Simek knew that all of this was conjecture. Like the cave paintings in Europe, the artworks in the southeastern woodlands were created well before the beginning of recorded history. “With prehistoric art, we’re always speculating,” says Simek. But, unlike the paintings in Lascaux and Altamira, where all direct knowledge of the artists has been lost to history, the images he was finding in Tennessee had been made by people whose descendants were known and who, in some cases, still lived near the caves. Simek wondered if the caves might still hold a place in the memory of Native Americans—but he didn’t know how to test this notion.
Then, in 2015, Carroll enrolled in the master’s program in archaeology at the University of Tennessee, where Simek was the head of the department. When it came time to write his thesis, Carroll turned to a site in northern Alabama called Manitou Cave. There local cavers had made a startling discovery almost a decade before.

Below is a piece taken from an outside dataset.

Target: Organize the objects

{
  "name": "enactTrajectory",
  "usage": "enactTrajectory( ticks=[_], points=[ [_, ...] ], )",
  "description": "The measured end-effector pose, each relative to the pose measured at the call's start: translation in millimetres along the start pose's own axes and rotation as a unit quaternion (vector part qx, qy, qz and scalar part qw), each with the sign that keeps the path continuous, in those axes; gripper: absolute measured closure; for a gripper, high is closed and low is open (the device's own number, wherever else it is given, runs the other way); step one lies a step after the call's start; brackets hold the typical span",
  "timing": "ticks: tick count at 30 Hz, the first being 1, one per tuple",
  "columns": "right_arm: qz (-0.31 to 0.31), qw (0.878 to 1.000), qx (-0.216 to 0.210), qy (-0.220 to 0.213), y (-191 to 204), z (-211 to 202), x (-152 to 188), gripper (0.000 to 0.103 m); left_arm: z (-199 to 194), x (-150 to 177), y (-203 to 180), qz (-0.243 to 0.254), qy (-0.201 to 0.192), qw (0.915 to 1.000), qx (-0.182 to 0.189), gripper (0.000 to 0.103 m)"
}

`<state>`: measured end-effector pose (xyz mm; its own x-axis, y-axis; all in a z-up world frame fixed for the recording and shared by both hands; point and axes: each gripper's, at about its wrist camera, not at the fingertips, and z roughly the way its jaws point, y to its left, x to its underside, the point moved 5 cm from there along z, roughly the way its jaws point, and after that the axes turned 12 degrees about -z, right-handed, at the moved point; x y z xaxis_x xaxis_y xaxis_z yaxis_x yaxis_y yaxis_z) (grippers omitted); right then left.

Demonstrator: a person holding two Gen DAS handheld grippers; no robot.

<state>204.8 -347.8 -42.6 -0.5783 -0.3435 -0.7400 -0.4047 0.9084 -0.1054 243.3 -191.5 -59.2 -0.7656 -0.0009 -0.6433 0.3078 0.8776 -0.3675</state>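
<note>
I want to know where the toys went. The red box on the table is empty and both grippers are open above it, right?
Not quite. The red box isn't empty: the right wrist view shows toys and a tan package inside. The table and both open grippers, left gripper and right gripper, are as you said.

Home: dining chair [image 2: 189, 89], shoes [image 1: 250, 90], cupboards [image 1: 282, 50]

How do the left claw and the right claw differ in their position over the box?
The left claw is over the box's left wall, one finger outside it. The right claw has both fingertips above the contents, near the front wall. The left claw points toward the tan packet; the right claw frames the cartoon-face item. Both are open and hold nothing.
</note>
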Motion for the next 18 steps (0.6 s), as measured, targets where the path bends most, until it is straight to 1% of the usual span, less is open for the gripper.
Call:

The mouth of Manitou Cave opens on the side of Lookout Mountain, above the town of Fort Payne, which, during the nineteenth century, was the site of a thriving Cherokee community called Willstown. On a recent morning, Carroll and Simek hiked a mossy trail up the mountain. Carroll, now a Cherokee tribal historic preservation officer, led the way. Together they slipped into the mouth of the cave, where they were engulfed by a heavy, wet darkness.
The Cherokee relationship with caves is intimate—the name Cherokee is said to mean “People of Cave Country”—but fraught. From boyhood, Carroll had been taught by elders that even the smallest step into the mouth of a cave was the beginning of a spiritually potent and potentially dangerous endeavor. “Everything in a cave is the opposite of the surface world,” says Carroll. “It’s dark, it’s chaotic. Things are unpredictable.”
For much of the last two centuries, Manitou, which is privately owned, has been a tourist attraction renowned for its towering stalagmites and soaring chambers in which the cave’s late nineteenth-century owners would host candlelit dances. Close to the entrance, the cave walls are covered with graffiti. As Carroll and Simek moved deeper into the cave, they passed layers of looping signatures dating to the late nineteenth century alongside more recent exclamations of “Roll Tide,” the University of Alabama’s rallying cry, left by local teenagers. Eventually they clambered beyond the tourist route, following the path of a burbling stream until they reached the last chamber, some three quarters of a mile from the entrance. Carroll illuminated one wall, revealing a curious tableau of engraved text. At first glance, it resembled the Latin alphabet, but a closer look revealed unexpected flourishes and serifs. In fact, the characters were part of the Cherokee syllabary, a writing system whose characters represent syllables rather than vowels and consonants. It was developed in the early nineteenth century by the renowned Cherokee scholar Sequoyah—also known as George Guess—as the written expression of the spoken Cherokee language. Sequoyah’s syllabary was a landmark achievement, the first time in recorded history an individual indigenous person had developed a writing system for a strictly oral language. While the precise details surrounding the development of the syllabary are elusive, historians do know that Sequoyah and his family lived in Willstown.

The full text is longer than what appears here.